学び舎②
リンスレットが事前に言っていた通り。
内部は、
幾つもの教室と準備室、食堂、厨房、魔術を使った氷室、宿直室、執務室、そして用途の定まっていない幾つかの部屋――と、一つの組織として必要な区画が軒並み網羅されていた。
しかし、執務室に案内され、あちこちを見ている途中。
プリムティスは、壁に隠されたスイッチを目ざとく見つけてしまう。
何だろうか、と、一応罠などが無い事を確かめて、押した時だ。
ゴゴゴ、と音を立てて書棚がスライドし。
別室への入り口が姿を見せる。
「あ……」
リンスレットが声を上げる間もなく、入り口から内部を見たプリムティスは。
立ち尽くした。
「――なによこれ」
執務室の隣には。
可愛い天蓋付きの寝台を含む、桜色テイストな部屋が設えてあった。
しかも、他の部屋は未だ基本的なテーブルや椅子などしか置かれていない、未完成なままであるのに対し、その部屋だけは、完全に完成されていた。

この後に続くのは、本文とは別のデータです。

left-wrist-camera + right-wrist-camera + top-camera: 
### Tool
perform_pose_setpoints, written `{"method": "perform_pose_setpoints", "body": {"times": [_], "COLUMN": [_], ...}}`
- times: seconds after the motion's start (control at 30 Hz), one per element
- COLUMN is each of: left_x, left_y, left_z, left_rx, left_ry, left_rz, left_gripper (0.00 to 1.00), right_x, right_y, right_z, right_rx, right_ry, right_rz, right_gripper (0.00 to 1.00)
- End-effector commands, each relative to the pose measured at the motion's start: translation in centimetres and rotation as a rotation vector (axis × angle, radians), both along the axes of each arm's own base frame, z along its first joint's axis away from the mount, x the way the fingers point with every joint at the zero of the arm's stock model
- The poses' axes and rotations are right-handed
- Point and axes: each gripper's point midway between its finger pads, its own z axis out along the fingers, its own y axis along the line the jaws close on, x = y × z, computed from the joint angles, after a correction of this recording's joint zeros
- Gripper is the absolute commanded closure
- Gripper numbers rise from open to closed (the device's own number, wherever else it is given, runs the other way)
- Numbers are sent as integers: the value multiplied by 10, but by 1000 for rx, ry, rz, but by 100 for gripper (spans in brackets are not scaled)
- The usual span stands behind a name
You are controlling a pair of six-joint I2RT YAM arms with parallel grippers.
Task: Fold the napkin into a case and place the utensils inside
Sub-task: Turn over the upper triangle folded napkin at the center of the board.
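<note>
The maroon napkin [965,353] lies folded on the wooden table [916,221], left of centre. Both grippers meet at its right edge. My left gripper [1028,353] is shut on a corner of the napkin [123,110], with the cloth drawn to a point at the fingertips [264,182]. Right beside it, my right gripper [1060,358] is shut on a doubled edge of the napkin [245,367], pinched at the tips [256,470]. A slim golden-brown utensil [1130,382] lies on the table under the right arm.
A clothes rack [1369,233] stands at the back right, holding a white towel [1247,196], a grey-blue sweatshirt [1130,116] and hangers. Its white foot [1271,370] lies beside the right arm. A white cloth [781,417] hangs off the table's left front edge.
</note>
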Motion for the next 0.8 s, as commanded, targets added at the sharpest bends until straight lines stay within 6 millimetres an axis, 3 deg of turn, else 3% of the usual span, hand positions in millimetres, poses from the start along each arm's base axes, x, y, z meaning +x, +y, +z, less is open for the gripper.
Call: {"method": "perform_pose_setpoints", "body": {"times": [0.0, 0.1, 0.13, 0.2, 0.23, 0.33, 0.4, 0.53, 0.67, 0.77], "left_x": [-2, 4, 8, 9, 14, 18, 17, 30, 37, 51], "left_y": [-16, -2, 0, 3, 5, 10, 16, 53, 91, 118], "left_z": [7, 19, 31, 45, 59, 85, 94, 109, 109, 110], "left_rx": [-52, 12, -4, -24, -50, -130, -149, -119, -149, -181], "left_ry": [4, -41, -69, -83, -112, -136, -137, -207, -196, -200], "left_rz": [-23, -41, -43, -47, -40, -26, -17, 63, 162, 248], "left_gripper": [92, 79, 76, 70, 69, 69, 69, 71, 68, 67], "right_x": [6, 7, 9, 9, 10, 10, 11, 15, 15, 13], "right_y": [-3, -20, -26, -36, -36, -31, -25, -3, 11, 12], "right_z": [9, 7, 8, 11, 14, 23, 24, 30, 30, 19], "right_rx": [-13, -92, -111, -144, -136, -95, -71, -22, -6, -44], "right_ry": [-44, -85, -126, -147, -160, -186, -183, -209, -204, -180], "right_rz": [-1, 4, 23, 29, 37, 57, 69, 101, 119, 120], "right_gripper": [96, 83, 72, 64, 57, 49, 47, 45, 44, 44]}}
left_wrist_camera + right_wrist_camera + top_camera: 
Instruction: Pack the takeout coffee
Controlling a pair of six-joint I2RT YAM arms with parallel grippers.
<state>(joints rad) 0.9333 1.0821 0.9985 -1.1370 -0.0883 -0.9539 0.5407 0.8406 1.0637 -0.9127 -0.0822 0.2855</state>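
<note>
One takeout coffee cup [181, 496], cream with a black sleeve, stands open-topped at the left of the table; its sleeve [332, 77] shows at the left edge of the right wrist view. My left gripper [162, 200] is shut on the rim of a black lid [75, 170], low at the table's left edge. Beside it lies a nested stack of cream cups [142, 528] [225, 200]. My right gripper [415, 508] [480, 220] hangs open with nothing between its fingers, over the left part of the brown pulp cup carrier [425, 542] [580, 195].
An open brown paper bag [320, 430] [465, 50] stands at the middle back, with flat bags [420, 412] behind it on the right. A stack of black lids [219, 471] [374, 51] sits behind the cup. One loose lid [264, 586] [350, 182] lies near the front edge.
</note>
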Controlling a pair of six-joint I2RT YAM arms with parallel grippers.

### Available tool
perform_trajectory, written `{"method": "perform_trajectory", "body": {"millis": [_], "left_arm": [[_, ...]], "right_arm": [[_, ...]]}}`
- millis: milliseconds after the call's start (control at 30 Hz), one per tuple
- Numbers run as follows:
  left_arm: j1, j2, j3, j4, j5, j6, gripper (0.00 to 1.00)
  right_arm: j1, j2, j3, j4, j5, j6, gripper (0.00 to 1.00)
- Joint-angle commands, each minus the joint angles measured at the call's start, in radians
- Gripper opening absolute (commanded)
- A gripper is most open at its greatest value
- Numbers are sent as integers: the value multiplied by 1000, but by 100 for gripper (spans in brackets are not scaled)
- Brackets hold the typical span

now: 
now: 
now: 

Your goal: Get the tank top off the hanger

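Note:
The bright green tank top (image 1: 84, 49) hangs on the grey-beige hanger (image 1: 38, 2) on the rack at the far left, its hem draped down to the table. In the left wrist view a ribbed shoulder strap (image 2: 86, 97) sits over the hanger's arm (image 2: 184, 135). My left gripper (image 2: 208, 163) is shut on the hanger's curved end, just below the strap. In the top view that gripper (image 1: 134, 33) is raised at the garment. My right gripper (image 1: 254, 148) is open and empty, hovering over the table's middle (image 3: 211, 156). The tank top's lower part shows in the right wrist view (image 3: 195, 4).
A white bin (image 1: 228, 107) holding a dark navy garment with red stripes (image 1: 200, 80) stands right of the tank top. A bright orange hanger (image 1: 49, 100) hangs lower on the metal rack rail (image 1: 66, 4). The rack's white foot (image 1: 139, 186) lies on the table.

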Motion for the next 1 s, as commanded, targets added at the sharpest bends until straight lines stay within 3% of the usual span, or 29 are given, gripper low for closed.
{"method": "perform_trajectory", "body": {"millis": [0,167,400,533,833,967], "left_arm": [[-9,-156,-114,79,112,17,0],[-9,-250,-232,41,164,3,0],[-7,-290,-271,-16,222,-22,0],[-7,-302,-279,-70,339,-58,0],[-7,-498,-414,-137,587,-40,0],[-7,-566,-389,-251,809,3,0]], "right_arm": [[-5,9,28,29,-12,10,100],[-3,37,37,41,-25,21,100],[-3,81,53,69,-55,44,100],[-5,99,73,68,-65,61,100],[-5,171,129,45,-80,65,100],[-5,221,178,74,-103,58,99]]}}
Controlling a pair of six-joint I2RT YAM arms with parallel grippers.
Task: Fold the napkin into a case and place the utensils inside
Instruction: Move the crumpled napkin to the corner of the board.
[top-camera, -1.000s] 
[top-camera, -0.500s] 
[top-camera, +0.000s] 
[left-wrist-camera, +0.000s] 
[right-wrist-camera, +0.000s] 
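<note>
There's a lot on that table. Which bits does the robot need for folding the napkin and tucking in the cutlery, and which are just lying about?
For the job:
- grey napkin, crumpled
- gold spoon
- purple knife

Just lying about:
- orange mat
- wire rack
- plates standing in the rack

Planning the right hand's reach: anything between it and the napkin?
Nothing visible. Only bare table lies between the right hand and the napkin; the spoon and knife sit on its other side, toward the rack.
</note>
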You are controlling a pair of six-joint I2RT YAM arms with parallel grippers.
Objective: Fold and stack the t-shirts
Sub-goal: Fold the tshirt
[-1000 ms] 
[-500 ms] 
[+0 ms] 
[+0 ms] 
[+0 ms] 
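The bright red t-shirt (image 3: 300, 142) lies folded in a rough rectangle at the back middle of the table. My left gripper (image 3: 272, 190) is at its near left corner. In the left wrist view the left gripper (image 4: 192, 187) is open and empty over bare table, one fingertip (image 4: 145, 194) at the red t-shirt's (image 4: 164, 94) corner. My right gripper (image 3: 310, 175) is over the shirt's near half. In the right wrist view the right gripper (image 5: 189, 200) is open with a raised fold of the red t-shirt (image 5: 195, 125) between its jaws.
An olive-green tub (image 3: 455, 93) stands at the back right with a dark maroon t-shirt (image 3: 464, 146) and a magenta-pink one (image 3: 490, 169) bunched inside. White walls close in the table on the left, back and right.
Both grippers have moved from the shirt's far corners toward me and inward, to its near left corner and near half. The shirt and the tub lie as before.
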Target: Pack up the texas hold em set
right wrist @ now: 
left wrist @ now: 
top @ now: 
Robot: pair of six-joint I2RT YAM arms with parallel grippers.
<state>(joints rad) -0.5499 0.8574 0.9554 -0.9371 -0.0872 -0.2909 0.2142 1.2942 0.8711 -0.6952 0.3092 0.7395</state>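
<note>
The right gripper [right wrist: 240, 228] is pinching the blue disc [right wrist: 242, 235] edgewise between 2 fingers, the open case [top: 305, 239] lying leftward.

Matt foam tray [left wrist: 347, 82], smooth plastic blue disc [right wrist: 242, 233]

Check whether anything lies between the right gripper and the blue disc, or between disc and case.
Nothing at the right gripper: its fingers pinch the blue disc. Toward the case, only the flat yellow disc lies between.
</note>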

まだ奥に扉が見えることから、厠や風呂などの水回りも完備されていそうであり。
調度品、絵画、絨毯、冷暖房、のなにもかも。
統一されたカラーは、白と桜色の甘みのあるインテリアだ。
建物全体が醸し出すシックで落ち着いた色彩と雰囲気のなか。
その部屋だけが異質だった。
恥ずかしそうにリンスレットは言う。
「……わたくしの、部屋……」
なんでやねんと。
プリムティスは振り返る。
「なんでよ。アンタの部屋ここに作る意味無いでしょうに?」
しかし、リンスレットは姿勢を正して真顔で言う。
「いえ。この事業は既に、ファルラント国、王女管轄の国家指定事業ですから、監督役として、度々こちらに参ります」
ニコリ、と笑顔を向けるリンスレットに。
プリムティスは頭を抱えそうになりつつ。
そっとピンク色の扉を閉めた。
見なかったことにしよう、聞かなかったことにしよう。
リンスレットの後ろで、国家事業だと聞いて目を丸くしているシエナとハルハ。
その横をすり抜け、さっさと次に行こうとしたところ。
プリムティスは再び振り返る。
いや。
「待って、度々?」
「ええ」
その度にあの豪勢な目立つ馬車で乗り付けるというのか。
プリムティスの心配をよそに。
「――心配には及びません。ちゃんと護衛も付きますし、一度の滞在で一週間くらいは留まるつもりです」
――どうして人生は、こう、思っても見ない方向にどんどんと転がっていってしまうのだろうか。
小さな塾の筈だったのに。
そして、主となる建物の他に。
敷地内には、生徒用の宿舎、礼拝堂があり。
練習用の武具を納める保管庫を抜け、屋内訓練場を抜け。
さらに屋根付きの廊下から、そのまま出ていけるただっぴろい広場に出る。
屋外訓練場だ。
壁も強固で高くされており。
剣の稽古にも、弓の稽古にも、魔術の稽古にだって使えるだろう。
その最奥には、ポツンと倉庫が立っている。
中には、プリムティスが掘っ立て小屋に入れていた物達が入れられていた。
「まったく、案内だけでこんなに時間がかかるとはね」
その小屋で、案内は全てだった。
「どうでしたか、プリムちゃん?」
「どう、と言われてもね……」
いろいろ、圧倒され過ぎて良いとも悪いともいえやしない。
まぁでも。
「――これでやっと、明日から訓練が出来そうなのは確かだけど……」
プリムティスは。
新築の建物を見上げて、思う。
やらなければならないことは、沢山ある。
シエナにもっと剣術を教えて。
マナにはハルハやシエナに魔術を教えてもらい。
問題の弓使いもどうにかしないといけないだろう。
そして。
鉄等級の依頼も少しづつ受けてもらい、実績を積み、銅等級を目指してもらう。
難しい場面の突破の手段。
生き残るための考え方。
まだまだ教えたいことが沢山ある。
ひとりひとり、見ていきたいのだ。
こんなに大きな建物で、多くの生徒を抱えるのは想定していない。
できるのだろうか。
王女に期待されているような事が……。
「――とりあえず、あのヒヨッコたちをどうにしかしたい。――この建物を活かせるようになるのはまだ先になると思うけど、良いかしら、それで?」
その言葉に。
王女は、快く頷いた。
「ええ勿論。――他に必要なバックアップがあれば教えてください」
まぁしょうがない。建ってしまったのだから。
あとは、手探りでもなんとかするしかない。
「やるだけやってみるわ」
プリムティスに言えるのはそれだけだ。